ОЖИДАНИЕ

 

Когда мне худо и одиноко, я подхожу к окну. Почему-то чаще всего это случается в праздники. Окно — не замочная скважина, из него видно широко и далеко, но ощущение, что ты подглядываешь, тревожит. Потому что я обозреваю не пространство, уходящее к горизонту, а то, что близко, сразу за окном — под ним и чуть дальше, за дорогой, к которой, кажется мне, дома противоположной стороны улицы придвинуты ближе, чем с моей, хотя, конечно, это обман зрения. Дорога пролегает точно посередине улицы, я проверял, и что моя её часть, что противоположная, — почти близняшки. Всё, как у Блока: «Ночь, улица, фонарь, аптека», — а «почти» потому, поскольку вместо аптеки — остановка общественного транспорта. Я смотрю поперёк улицы, а вдоль не смотрю, потому что смотреть вдоль, как шаг влево, шаг вправо — считается побегом. А бежать мне не хочется или я боюсь бежать, а смотреть, пусть и тревожно, прямо перед собой не боюсь, а если сделается вдруг страшно, то можно просто отступить от окна вглубь комнаты, совмещающей спальню с залом. Из кухни, где второе окно квартиры, так вольно не отступишь — мала кухня, и жена, постоянно в ней хлопочущая, мешает, да и не видно в кухонное окно ничего из-за забранного решёткой балкона, а выходить на балкон зимой — не климат. И летом не тянет — из-за решётки. Не тюрьма же, в самом деле, мой дом...

На остановке мается парнишка. В нетерпении, как бы поджидая автобус. Но автобусы подъезжают и уезжают, а он остаётся. Сначала подумалось, по причине их заполненности под завязку. В общественный транспорт и в будни не пробьёшься, а в новогодний вечер и подавно. Однако, если сильно постараться, втолкать себя можно, разогреешься заодно, а парнишка мается на остановке с шести вечера и, должно быть, здорово заколел. Пальто на нём, видно даже издалека, старенькое, рукава коротки, руки не в варежках или перчатках, и ботинки на ногах совсем не зимние. Но ветра, к счастью, нет, иначе бы он в тридцатиградусный мороз давно бы уже превратился в сосульку.

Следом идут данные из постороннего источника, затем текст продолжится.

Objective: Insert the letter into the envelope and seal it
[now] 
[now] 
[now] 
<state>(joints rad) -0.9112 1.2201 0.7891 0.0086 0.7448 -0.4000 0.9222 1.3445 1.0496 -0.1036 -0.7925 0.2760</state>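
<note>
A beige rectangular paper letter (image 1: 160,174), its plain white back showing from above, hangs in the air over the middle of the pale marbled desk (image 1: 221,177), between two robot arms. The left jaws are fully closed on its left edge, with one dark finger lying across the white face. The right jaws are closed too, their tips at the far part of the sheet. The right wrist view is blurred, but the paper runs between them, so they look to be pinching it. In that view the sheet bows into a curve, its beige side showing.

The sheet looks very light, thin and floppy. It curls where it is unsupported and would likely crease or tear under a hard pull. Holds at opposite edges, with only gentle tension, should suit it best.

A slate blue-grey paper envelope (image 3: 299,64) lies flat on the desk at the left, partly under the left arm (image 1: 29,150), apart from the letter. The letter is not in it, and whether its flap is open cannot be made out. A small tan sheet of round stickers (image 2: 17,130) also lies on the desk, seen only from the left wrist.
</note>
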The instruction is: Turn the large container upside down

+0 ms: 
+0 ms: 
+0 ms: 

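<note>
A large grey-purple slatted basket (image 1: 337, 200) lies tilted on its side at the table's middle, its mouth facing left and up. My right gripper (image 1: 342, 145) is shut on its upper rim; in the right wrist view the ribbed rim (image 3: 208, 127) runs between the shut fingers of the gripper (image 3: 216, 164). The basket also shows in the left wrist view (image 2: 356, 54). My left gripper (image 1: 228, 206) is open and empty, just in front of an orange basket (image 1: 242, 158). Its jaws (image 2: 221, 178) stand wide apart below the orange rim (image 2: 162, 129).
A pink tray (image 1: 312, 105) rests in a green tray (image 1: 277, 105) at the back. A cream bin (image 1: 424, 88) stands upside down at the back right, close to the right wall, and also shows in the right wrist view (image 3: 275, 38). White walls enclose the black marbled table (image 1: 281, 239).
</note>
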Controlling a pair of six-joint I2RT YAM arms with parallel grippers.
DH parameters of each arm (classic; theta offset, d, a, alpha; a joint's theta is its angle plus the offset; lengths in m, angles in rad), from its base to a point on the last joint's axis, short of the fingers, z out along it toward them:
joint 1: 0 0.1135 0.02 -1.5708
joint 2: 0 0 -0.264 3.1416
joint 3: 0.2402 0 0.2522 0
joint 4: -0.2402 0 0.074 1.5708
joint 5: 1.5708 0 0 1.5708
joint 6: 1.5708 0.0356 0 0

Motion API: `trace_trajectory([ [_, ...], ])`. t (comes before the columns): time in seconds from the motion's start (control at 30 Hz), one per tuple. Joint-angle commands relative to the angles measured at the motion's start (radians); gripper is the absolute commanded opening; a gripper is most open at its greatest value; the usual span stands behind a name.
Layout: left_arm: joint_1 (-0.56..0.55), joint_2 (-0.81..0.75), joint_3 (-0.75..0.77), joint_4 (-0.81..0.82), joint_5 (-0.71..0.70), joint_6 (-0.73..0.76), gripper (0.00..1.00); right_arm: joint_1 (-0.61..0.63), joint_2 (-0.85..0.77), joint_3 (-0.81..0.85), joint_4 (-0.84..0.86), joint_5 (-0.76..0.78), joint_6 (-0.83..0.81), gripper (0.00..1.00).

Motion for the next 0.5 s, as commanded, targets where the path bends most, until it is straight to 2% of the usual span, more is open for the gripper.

На улице сделалось совсем темно, отчего ярче, кажется, разгорелись фонари, и мне хорошо видно из окна второго этажа парнишку, пропускающего и пропускающего автобусы. Теперь бы и полный идиот осознал, что он и не стремится куда-то уехать. Салоны автобусов уже полупусты, и, освещённые в темноте изнутри, как бы вдавливают силуэты редко сидящих людей в полузамёрзшие стёкла. В любой из автобусов можно не только совершенно свободно войти, но и плюхнуться, не вынимая рук из карманов пальто или шубы, на облюбованное место. А парнишка не входит и не плюхается. Он явно кого-то ждёт, окончательно понимаю я. Или встречает, что, впрочем, одно и то же. Это очевидно ещё и по тому, как он всматривается, выбегая из «кармана» остановки на проезжую часть дороги, туда, откуда должен подъехать очередной автобус.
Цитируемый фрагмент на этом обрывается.